Correct. The kinds of optimizations that a C or assembly programmer would do as a matter of course simply are not useful or relevant in the context of Java code. Those are done automatically by hotspot at runtime.

What we do for performance when writing Java code is to use the appropriate architecture, design, algorithms, and data structures. There may still be room for smaller optimizations, but it's highly unlikely we'll be able to predict where they'll be needed. So we test under load, and if it doesn't meet our performance requirements, we use a profiler to look for bottlenecks. That way we only optimize code that has been measured to be problematic, and we only leave our optimizations in place if further measurements show that they had a significant positive impact.

, still... it's only one final keyword

Which we would provide if it made sense from a design perspective, but not just to try to get the method inlined.

Note also that hotspot can optimize chunks of code more fine-grained than just the method level. So even if the whole method can't be inlined, hotspot may decide to apply various optimizations to various pieces of it.

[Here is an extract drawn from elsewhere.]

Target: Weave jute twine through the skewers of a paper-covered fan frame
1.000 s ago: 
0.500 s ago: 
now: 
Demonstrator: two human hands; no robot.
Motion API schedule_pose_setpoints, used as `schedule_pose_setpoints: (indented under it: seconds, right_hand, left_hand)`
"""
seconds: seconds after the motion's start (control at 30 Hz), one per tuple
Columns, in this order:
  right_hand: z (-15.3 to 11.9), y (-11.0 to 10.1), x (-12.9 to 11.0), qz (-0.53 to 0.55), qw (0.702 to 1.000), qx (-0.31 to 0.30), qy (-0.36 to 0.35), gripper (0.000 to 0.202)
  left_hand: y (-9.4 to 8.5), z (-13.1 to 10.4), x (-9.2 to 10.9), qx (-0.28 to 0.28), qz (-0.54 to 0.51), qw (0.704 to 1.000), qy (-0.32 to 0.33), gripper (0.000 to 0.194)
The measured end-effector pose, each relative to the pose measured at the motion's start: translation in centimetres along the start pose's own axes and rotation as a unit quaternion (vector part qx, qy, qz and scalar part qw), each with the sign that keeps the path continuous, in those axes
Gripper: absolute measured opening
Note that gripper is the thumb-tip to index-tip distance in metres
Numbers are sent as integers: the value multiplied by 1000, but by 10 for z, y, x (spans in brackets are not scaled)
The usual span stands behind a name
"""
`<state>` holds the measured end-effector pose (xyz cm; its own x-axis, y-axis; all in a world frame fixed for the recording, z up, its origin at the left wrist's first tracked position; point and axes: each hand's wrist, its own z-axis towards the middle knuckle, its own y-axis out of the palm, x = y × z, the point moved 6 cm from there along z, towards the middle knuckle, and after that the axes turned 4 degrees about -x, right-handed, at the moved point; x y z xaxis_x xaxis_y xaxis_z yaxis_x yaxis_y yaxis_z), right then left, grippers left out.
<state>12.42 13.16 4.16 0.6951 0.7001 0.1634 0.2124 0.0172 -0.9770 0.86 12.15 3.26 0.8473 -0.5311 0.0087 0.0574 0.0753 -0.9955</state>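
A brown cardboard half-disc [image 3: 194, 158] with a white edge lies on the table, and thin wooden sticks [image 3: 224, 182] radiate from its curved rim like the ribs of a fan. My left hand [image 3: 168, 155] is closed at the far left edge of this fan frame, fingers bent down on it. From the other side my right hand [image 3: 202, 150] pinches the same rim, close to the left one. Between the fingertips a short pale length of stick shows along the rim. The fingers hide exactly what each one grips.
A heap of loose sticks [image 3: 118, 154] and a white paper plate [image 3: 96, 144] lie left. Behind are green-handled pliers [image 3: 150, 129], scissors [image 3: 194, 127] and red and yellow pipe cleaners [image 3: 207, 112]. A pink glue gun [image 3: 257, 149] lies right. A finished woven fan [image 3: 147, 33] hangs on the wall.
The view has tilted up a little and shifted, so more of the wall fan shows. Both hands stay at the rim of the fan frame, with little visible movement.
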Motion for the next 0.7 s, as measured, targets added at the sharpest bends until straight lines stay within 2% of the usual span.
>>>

and I was mainly concerned if it does inline the code, which I can't tell and too lazy to make up an experiment ATM (isn't worth it)

Since the JVM spec doesn't dictate what optimizations will be performed in which circumstances, and since nearly every new release of the JVM includes hotspot improvements, about the only way you can predict is to look at the source code for the particular version of the particular JVM implementation that you're using today.

Thanks for the help

You're very welcome!

20+ years ago, there was a lot of interest in optimizing compilers. These were especially critical for RISC and LIW processors. The techniques were well known and included inlining and loop unrolling.

Modern languages, and modern computer science research, no longer approach the issue that way. Rather, the runtime system (JVM for Java) instruments
the running code and changes it on the fly. It will automatically and invisibly do things like inlining and loop unrolling.

It is counter productive to waste the programmer's time with this. Let the JVM do its job. It does a better job that you can, anyway.